Sorry, but I don't feel like you've answered my question.  Why does
this interfere with pipelining?

Thread A:
  - gdb_thread.submit_question("-var-evaluate-expression A")
Thread B:
  - gdb_thread.submit_question("-var-evaluate-expression B")
GDB thread:
  - Send "-var-evaluate-expression A".  Record this as an outstanding
    request.
  - Send "-var-evaluate-expression B".  Record this as an outstanding
    request.
  - Notice that data is available.
  - Parse it, and notice that it is a response to a command.  Take the
    first command off the queue of outstanding requests.  See that it
    is -var-evaluate-expression A.  Return the answer to that request's
    submission object, in whatever way you need to.
  - Notice that more data is available... etc.

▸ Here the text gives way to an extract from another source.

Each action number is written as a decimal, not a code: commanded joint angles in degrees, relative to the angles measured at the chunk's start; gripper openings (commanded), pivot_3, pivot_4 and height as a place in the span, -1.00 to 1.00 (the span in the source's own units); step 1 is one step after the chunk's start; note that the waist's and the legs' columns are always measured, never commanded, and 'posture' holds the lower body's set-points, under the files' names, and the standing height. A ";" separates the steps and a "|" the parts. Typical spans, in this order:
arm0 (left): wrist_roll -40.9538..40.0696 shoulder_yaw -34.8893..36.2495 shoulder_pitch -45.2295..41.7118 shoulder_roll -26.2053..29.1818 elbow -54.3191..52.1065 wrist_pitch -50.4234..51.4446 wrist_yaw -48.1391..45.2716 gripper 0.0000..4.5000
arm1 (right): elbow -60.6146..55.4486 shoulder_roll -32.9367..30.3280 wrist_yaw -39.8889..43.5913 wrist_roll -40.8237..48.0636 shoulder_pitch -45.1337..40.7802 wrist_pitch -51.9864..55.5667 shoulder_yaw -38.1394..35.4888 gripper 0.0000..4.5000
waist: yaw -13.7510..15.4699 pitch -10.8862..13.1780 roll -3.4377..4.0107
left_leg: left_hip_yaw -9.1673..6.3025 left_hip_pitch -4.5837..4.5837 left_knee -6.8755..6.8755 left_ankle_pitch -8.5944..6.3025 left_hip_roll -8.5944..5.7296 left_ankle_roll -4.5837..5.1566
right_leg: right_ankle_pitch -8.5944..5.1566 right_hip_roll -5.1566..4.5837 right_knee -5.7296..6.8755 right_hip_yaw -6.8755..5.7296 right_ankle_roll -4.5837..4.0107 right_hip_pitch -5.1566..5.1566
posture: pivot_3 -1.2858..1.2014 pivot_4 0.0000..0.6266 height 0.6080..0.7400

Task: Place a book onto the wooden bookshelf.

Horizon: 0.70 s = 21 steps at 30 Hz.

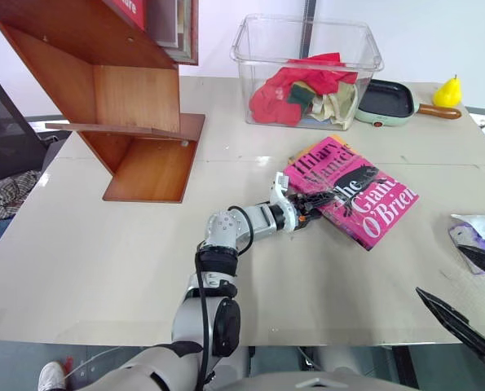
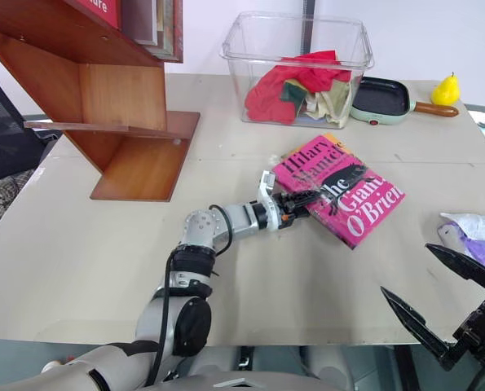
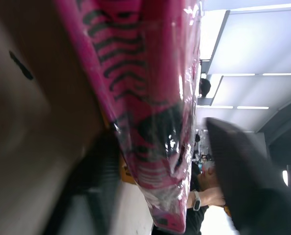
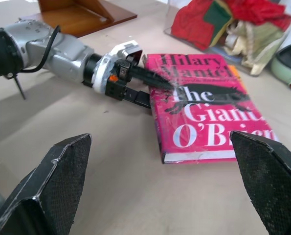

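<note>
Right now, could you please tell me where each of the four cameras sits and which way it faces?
Left and right eye views: on the head, looking forward and down over the beige table; left arm reaches the thick pink paperback book.
Left wrist view: along the left gripper, its fingers either side of the book.
Right wrist view: along the open right gripper, toward the book.
Shared: the book; also the reddish-brown wooden bookshelf.

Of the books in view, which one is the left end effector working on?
The pink book, lying flat on the table. The left end effector has a finger over its cover. The others stand upright on the wooden bookshelf, well away from it.
</note>
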 commanded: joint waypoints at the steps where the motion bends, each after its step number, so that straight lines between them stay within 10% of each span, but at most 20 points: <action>1: 4.21 -0.93 -0.40 -0.53 3.70 -3.30 -5.48 -0.70 | -1.17 -0.90 -1.73 -0.35 -0.52 -1.65 0.90 1.00 | 0.00 -0.01 0.00 | -0.01 0.00 0.00 0.00 0.00 0.00 | 0.00 -0.01 0.00 -0.02 0.00 0.00 | 0.03 -0.52 1.00; 13: 7.85 -3.71 3.39 15.76 -24.71 -4.52 -20.15 -0.71 | 11.53 -14.17 -8.56 -0.59 -28.85 5.00 19.53 1.00 | -1.58 0.19 -0.16 | -0.05 0.02 -0.11 0.03 0.10 0.05 | 0.17 0.08 0.01 0.17 -0.26 -0.09 | 0.03 -0.52 1.00; 21: 12.25 -4.92 1.50 29.65 -38.65 -8.47 -24.88 -0.71 | 32.71 -23.05 5.45 -1.46 -55.11 5.13 29.86 1.00 | -0.45 0.50 -0.29 | 0.04 -0.36 -0.14 0.04 -0.05 0.07 | 0.14 0.09 -0.02 0.08 -0.23 -0.31 | 0.03 -0.52 1.00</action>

If this isn't workable, can you fill in the piece I'm missing?  Why
not?  Each command should generate a single synchronous (^done, ^error)
response.


Right. When I was testing all this I ran into more trouble. I would actually see something like this:


(gdb) -var-evaluate-expression A
^done,value="12-var-evaluate-expression A
34"
(gdb)
^done,value="1234"

...because of the lack of flow-control in the telnet/SSH session (notice how the next command is embedded in the output of the first). This put me back to square#1 since there was now no 1:1 relationship between cmd/answ. While I agree that your plan is workable, I just concluded that keeping track of a command-list wasn't a reliable option without some severe pain when recovery was needed (aka back to the <token> option) - and I didn't feel that I was getting any closer to having a state-less component.

I would expect that some front-ends (GUI based ones) will employ a similar design as mine - even if they are in an environment more attached to their GDB - since we've already seen that fireing a backtrace-type command for every step can be very slow and would block the UI unreasonably if not batched in a thread other than the main GUI one.
My take was that I assumed that the output was more detailed simply because it would make my life easier in handling the returned output - instead of having to build complex schemes just to call a simple GDB command.